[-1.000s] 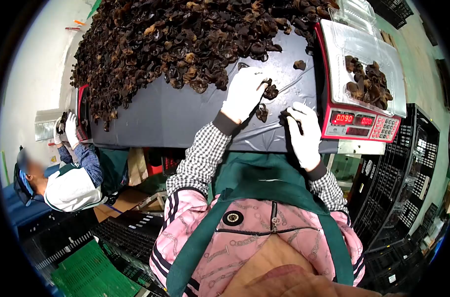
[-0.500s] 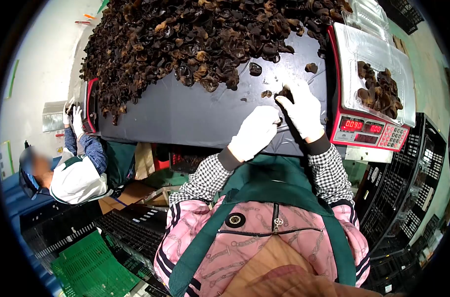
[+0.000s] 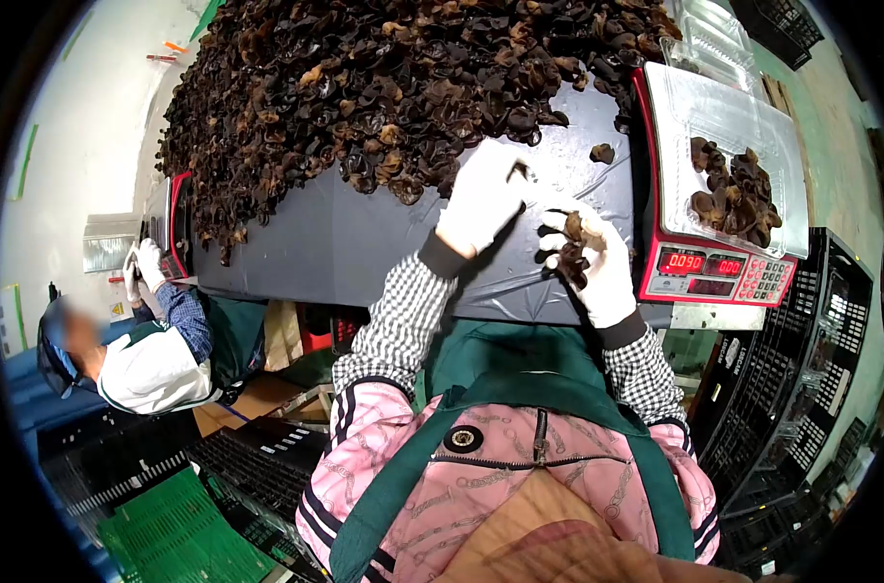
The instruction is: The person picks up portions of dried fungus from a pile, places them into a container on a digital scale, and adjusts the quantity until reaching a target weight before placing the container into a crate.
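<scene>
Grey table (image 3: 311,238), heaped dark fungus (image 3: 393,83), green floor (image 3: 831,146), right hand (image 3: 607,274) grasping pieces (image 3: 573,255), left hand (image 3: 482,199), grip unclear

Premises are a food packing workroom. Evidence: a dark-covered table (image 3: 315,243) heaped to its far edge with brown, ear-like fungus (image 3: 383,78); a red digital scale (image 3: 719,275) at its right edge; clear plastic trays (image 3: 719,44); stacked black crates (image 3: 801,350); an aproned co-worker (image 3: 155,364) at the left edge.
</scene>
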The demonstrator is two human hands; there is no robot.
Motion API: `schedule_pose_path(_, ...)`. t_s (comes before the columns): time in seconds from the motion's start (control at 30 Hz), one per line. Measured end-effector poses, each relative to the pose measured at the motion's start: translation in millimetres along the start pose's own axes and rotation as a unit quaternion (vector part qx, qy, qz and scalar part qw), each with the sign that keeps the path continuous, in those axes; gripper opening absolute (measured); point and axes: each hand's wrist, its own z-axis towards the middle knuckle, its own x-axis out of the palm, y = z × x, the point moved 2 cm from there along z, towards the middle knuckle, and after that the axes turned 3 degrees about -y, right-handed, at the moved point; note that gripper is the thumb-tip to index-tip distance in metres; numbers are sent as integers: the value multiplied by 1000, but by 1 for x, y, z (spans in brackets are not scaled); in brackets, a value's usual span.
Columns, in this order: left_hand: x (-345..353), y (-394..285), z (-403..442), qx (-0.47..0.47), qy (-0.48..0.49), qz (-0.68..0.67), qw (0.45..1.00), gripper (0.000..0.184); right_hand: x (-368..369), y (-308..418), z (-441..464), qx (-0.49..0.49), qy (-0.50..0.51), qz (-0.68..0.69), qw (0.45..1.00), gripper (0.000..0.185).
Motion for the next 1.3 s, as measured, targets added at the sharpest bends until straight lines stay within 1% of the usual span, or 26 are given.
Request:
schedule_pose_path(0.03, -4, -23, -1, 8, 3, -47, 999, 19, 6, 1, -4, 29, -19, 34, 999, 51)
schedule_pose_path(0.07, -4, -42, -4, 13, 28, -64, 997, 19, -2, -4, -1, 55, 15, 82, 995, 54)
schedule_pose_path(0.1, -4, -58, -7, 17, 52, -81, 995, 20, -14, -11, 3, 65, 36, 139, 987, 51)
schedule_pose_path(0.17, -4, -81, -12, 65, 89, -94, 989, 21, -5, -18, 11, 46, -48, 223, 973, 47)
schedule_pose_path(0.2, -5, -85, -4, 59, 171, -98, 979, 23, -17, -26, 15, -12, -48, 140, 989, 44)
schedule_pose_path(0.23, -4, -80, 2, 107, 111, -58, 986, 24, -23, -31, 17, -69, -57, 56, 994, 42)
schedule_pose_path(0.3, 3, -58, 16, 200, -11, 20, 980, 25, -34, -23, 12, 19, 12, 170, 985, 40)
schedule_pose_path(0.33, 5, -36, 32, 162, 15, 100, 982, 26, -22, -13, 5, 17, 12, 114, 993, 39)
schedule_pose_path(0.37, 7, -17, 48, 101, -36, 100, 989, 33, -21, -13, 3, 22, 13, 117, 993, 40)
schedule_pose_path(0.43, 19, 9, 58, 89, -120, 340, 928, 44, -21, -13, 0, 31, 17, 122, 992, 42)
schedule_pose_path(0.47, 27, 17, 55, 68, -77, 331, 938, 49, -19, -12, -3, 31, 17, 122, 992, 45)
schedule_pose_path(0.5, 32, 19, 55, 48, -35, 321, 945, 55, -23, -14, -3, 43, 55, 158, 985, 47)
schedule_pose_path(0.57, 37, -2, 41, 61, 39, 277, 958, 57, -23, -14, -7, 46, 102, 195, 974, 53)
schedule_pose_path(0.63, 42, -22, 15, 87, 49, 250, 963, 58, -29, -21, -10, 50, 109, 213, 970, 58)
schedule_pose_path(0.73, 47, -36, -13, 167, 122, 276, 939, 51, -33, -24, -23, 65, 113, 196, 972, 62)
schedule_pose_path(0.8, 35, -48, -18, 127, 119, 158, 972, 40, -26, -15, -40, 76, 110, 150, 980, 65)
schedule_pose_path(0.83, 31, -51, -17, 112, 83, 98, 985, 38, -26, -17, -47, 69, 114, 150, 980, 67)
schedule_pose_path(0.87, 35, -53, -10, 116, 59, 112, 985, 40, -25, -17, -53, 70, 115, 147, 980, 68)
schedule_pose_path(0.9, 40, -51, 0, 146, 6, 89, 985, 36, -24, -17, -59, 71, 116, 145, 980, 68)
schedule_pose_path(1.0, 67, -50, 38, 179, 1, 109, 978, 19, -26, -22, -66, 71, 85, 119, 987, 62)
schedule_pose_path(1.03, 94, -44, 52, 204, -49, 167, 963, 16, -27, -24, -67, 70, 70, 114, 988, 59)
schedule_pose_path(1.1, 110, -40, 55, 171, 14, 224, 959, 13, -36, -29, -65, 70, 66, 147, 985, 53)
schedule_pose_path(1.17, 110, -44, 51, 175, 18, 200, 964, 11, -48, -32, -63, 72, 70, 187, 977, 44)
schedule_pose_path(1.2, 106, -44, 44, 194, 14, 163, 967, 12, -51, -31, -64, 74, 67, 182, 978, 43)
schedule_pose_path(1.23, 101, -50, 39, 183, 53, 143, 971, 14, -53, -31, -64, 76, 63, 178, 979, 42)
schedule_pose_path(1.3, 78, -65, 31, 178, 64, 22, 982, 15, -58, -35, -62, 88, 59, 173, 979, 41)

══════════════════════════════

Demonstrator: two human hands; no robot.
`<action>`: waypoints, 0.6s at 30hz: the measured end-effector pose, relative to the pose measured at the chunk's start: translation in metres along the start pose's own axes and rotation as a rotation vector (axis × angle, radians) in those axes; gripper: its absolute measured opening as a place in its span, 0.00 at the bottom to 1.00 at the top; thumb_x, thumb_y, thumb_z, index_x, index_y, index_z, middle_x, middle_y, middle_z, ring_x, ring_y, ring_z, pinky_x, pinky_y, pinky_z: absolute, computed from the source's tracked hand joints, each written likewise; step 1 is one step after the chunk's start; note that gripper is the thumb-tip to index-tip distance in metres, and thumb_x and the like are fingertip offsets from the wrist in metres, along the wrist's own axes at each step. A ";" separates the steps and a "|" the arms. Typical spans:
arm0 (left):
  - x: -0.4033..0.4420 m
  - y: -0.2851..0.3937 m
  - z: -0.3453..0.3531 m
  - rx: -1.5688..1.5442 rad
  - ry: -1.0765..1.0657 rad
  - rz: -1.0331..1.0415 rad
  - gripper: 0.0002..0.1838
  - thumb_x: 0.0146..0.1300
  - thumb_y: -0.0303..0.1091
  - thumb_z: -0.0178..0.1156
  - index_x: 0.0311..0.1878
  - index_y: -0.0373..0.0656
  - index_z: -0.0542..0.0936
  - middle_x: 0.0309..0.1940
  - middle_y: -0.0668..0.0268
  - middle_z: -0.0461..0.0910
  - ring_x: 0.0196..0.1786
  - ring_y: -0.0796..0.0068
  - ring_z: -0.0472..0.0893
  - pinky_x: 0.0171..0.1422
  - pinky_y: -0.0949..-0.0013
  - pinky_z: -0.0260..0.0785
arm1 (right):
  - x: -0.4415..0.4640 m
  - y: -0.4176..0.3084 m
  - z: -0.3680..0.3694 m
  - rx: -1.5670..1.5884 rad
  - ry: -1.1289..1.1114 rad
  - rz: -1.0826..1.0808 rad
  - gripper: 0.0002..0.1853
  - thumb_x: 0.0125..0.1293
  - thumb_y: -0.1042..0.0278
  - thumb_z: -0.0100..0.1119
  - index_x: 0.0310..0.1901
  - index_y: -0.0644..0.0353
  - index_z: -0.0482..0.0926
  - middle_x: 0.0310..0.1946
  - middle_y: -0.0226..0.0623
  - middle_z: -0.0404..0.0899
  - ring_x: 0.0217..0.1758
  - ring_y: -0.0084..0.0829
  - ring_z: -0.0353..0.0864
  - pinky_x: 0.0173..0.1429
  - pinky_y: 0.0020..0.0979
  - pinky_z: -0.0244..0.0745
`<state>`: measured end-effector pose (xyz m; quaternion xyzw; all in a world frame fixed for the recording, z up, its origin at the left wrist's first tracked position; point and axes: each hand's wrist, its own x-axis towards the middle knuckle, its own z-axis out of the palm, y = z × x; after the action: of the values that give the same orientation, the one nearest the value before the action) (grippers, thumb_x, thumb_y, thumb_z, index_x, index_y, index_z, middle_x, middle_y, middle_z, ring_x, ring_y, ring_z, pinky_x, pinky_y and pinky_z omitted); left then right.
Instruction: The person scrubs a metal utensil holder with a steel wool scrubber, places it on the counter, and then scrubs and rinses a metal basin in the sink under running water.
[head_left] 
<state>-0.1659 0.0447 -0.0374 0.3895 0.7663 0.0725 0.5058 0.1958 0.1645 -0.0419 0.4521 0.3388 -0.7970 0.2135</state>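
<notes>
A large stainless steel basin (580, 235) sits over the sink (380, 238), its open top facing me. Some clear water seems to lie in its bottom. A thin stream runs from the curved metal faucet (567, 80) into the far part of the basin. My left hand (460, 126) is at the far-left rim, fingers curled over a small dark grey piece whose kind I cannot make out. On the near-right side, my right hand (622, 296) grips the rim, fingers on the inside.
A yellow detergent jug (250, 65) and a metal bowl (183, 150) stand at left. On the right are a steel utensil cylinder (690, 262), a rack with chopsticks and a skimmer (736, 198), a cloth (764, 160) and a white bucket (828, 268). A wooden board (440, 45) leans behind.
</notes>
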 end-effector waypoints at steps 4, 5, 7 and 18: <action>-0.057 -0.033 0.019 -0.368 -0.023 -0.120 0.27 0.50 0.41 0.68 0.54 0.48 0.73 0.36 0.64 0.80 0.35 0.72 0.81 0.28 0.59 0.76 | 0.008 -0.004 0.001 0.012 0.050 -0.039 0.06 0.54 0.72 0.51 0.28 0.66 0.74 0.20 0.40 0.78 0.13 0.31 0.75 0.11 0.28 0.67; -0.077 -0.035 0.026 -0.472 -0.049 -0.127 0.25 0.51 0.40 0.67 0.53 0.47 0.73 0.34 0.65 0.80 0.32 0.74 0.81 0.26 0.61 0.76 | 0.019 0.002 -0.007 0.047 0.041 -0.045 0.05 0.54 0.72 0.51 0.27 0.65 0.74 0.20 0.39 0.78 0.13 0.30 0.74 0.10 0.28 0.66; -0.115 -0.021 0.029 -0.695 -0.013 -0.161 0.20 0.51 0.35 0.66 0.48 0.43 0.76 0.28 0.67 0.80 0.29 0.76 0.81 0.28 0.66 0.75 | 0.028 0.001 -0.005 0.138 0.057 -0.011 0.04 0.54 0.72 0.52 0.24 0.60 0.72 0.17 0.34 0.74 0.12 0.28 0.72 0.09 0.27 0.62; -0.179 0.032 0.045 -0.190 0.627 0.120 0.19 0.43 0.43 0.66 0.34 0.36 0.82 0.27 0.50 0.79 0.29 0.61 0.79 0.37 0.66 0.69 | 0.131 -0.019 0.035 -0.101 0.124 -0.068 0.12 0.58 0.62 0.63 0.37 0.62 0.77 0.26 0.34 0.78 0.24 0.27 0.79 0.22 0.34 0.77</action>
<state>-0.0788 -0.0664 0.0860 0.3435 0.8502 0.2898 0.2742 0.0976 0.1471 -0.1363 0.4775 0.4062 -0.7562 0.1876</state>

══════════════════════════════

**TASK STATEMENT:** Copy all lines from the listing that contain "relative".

**TASK SOLUTION:**
Motion API: `schedule_pose_path(_, ...)`. t_s (comes before the columns): time in seconds from the motion's start (control at 30 Hz), one per line. Measured end-effector poses, each relative to the pose measured at the motion's start: translation in millimetres along the start pose's own axes and rotation as a unit quaternion (vector part qx, qy, qz and scalar part qw), each with the sign that keeps the path continuous, in those axes; gripper opening absolute (measured); point and axes: each hand's wrist, its own z-axis towards the middle knuckle, its own x-axis out of the palm, y = z × x, the point moved 2 cm from there along z, towards the middle knuckle, and after that the axes turned 3 degrees about -y, right-handed, at the moved point; note that gripper is the thumb-tip to index-tip distance in metres; numbers are sent as integers: the value multiplied by 1000, but by 1 for x, y, z (spans in brackets are not scaled); in brackets, a value's usual span.
`<action>`: waypoints, 0.6s at 30hz: the measured end-effector pose, relative to the pose measured at the chunk's start: translation in metres along the start pose's own axes and rotation as a rotation vector (axis × angle, radians) in those axes; gripper: its absolute measured opening as a place in its span, 0.00 at the bottom to 1.00 at the top; thumb_x, thumb_y, thumb_z, index_x, index_y, index_z, middle_x, middle_y, middle_z, ring_x, ring_y, ring_z, pinky_x, pinky_y, pinky_z: absolute, computed from the source's tracked hand joints, each written likewise; step 1 is one step after the chunk's start; note that gripper is the thumb-tip to index-tip distance in metres, and thumb_x and the like are fingertip offsets from the wrist in metres, along the wrist's own axes at each step. A ";" separates the steps and a "|" the arms. Typical spans:

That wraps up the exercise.